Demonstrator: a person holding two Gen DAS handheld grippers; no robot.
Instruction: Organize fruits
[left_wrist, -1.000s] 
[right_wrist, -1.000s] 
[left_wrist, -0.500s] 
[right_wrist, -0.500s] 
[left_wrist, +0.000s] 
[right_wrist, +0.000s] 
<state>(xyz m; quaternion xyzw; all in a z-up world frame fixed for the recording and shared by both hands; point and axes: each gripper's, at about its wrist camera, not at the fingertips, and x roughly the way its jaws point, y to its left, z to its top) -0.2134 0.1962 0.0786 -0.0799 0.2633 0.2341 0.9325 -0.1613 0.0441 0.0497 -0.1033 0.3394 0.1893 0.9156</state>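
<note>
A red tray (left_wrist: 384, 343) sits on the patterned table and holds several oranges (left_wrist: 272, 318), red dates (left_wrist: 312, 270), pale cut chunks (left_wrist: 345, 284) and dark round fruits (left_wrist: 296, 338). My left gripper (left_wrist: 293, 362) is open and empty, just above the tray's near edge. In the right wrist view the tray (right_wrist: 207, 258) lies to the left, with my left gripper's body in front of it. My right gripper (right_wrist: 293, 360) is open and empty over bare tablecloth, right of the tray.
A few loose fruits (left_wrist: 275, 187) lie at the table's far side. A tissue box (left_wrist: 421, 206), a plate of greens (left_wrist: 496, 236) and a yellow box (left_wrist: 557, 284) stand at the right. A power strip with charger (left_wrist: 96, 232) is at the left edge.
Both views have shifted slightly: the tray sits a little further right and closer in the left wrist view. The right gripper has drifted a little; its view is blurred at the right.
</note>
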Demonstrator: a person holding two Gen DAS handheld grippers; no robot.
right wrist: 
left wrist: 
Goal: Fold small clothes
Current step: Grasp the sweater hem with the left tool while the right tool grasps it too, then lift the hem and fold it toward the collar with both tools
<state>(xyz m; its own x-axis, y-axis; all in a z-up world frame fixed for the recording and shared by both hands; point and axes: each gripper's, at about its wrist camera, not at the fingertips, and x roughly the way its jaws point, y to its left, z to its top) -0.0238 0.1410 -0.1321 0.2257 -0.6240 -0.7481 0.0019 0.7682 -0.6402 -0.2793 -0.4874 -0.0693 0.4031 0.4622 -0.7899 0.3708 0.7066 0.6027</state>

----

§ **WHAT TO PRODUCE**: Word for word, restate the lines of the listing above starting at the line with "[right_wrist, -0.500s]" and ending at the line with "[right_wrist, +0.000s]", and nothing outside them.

§ **REPLY**:
[right_wrist, -0.500s] 
[left_wrist, +0.000s] 
[right_wrist, +0.000s] 

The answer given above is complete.